| Required action |
For the data below, report only the number of lines containing the string "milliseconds".

START Supplied data

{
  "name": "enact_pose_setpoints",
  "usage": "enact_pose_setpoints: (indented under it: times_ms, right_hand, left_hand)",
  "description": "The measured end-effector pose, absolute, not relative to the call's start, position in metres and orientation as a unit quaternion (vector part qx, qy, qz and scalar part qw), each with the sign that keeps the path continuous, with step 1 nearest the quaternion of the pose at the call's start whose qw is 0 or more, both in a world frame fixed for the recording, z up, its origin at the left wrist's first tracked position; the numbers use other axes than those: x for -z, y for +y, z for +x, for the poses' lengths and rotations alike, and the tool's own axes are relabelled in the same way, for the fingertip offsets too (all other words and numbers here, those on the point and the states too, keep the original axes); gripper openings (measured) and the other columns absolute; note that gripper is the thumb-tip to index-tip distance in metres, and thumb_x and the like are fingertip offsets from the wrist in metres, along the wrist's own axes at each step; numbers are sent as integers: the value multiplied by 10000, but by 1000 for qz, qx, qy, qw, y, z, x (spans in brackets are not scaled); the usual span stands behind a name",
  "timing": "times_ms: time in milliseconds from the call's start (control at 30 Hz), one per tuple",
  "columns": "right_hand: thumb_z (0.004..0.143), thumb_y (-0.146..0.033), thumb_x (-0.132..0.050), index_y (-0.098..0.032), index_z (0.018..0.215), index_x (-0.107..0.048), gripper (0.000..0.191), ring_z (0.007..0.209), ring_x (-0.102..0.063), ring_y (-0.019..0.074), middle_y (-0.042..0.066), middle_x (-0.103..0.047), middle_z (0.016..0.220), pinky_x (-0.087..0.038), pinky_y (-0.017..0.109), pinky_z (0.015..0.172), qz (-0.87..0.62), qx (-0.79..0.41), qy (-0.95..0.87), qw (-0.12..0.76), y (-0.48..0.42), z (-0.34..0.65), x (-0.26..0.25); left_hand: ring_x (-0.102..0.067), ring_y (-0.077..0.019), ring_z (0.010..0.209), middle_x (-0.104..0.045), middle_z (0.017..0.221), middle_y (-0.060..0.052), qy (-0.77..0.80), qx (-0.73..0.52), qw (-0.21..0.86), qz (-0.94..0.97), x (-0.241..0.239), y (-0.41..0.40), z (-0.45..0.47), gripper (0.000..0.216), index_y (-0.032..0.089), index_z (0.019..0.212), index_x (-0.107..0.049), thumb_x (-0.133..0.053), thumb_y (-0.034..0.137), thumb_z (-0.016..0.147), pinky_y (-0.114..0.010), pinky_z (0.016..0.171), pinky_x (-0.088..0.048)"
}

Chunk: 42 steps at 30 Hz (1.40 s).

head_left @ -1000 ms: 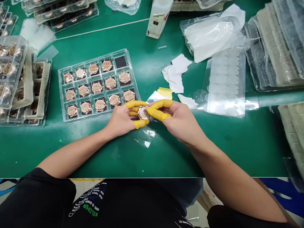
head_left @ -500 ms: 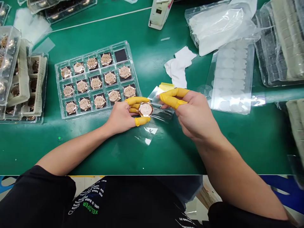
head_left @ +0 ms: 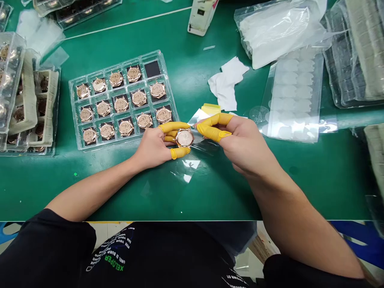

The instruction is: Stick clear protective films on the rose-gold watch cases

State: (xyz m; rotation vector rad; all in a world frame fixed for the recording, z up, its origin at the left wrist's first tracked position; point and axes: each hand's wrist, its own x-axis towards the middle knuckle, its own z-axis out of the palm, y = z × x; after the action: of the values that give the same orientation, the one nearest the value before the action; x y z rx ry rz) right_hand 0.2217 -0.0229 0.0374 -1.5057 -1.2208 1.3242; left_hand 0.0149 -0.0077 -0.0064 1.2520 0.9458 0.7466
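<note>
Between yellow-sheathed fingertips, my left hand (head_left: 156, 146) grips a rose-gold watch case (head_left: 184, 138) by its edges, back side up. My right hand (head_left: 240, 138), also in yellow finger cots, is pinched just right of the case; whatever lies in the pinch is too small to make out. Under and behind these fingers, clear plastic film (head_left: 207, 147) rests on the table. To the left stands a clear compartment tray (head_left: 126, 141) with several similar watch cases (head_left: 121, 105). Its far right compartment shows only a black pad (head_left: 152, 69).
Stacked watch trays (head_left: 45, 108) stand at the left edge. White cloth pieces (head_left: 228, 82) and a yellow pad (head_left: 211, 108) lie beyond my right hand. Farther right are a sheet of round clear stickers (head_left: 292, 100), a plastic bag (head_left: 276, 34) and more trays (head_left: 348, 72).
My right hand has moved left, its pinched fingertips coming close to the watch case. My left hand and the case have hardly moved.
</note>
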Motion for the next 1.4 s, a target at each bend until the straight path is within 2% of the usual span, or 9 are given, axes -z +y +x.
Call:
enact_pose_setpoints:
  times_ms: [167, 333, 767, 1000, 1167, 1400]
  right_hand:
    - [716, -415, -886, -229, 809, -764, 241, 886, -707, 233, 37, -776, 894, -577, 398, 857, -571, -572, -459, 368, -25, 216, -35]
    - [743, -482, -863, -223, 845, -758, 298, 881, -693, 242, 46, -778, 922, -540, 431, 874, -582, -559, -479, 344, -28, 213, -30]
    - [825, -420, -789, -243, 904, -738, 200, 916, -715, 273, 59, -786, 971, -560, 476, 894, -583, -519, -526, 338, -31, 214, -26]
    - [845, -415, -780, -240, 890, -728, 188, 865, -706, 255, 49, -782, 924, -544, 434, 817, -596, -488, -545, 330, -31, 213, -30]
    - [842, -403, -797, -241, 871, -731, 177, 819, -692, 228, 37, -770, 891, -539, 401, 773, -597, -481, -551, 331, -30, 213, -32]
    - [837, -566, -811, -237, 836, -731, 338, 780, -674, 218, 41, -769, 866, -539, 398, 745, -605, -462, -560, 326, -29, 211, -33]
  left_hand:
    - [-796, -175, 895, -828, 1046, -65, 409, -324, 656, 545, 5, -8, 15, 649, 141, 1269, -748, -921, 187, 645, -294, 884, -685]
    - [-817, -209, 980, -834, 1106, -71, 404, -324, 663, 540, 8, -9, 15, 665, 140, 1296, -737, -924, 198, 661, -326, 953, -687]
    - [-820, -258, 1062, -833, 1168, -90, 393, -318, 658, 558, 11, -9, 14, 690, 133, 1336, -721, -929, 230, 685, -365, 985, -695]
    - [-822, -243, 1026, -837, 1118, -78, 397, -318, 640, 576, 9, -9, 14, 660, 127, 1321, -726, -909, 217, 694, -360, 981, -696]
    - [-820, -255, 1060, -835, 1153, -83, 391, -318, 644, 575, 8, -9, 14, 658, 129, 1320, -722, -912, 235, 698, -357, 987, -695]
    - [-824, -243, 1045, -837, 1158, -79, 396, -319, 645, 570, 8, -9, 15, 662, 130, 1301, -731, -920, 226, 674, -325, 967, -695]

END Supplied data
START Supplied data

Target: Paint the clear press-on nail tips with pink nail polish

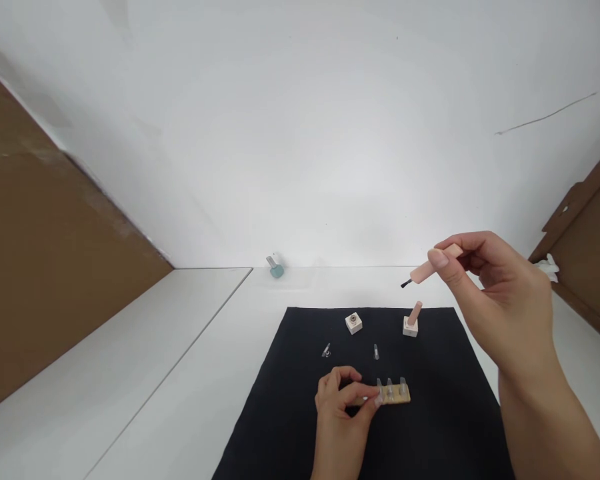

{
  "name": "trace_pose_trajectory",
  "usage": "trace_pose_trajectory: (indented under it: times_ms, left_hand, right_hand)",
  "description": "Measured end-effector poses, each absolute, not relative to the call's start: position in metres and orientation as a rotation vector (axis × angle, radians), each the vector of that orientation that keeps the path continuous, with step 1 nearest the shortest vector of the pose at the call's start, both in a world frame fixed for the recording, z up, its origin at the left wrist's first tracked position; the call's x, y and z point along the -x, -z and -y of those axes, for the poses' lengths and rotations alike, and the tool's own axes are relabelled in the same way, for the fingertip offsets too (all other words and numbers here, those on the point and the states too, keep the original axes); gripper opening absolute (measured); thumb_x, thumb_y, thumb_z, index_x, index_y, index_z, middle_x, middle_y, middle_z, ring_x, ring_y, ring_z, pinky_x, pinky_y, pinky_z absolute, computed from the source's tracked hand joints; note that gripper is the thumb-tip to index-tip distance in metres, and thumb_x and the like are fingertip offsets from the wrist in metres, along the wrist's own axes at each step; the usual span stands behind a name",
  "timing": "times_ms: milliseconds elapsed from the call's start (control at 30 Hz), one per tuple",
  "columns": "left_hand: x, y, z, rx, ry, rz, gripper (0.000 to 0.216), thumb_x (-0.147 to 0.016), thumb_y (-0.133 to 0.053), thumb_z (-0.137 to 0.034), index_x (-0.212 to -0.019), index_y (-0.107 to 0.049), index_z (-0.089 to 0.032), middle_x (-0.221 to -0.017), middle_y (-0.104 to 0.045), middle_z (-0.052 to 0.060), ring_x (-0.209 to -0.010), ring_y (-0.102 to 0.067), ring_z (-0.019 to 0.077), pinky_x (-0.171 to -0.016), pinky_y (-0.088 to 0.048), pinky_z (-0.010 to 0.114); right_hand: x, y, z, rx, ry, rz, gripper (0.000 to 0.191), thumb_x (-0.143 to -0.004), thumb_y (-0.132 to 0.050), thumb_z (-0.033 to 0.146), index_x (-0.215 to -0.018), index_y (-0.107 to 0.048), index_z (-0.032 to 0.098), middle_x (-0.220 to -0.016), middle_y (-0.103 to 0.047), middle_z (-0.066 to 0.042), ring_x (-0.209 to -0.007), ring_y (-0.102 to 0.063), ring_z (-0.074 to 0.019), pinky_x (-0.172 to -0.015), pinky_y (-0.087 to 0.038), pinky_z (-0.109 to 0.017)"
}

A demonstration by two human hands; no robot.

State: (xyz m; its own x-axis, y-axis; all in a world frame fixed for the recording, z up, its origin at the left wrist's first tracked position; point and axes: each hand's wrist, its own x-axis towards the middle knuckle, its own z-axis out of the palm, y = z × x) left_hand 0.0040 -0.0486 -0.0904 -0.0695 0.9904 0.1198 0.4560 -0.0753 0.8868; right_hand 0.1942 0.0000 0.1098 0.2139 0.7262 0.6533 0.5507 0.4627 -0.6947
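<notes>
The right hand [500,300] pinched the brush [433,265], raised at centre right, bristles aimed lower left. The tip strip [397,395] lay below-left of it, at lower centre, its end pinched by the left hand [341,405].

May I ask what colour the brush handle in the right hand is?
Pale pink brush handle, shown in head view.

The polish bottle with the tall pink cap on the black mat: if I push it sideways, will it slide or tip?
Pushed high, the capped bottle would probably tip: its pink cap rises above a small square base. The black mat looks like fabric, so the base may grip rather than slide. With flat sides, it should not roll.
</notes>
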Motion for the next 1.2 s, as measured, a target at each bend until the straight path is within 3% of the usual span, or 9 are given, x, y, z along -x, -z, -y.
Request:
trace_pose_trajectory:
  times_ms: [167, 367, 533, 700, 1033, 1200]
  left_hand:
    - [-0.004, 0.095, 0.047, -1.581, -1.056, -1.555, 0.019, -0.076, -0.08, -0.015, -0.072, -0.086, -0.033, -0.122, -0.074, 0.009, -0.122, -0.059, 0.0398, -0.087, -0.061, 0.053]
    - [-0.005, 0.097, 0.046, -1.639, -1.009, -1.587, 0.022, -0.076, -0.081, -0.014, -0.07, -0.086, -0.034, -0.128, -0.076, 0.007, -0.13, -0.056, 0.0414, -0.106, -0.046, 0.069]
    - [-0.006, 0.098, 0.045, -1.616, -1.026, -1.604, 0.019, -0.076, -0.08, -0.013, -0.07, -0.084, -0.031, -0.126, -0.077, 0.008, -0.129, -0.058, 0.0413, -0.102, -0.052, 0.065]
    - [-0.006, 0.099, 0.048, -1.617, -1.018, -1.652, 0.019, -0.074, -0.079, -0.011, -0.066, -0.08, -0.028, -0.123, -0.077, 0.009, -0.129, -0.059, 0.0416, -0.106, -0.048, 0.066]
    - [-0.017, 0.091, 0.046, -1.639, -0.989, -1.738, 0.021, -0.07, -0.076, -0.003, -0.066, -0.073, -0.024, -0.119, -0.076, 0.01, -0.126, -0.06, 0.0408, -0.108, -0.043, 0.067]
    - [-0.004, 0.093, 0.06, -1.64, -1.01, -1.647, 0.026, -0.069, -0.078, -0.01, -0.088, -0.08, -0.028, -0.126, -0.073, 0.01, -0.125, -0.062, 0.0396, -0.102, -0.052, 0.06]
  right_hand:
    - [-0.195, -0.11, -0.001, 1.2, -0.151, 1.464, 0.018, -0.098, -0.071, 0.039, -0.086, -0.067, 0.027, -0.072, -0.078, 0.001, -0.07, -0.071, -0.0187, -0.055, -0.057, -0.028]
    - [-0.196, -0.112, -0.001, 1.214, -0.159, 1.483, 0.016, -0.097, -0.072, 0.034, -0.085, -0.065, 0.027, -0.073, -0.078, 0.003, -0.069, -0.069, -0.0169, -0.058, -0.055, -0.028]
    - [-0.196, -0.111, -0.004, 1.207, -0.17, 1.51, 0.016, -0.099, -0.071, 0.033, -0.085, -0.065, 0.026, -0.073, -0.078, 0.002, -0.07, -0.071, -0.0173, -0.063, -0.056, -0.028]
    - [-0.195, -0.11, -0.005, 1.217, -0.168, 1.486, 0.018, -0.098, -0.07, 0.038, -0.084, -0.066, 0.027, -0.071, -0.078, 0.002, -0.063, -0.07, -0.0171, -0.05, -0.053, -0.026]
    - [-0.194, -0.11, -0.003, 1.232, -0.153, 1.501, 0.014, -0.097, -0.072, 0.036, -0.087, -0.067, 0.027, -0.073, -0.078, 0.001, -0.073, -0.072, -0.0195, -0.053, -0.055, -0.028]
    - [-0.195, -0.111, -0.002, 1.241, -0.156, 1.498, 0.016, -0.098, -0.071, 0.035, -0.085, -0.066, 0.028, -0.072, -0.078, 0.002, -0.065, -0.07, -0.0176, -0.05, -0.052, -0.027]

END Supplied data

| Written solution |
2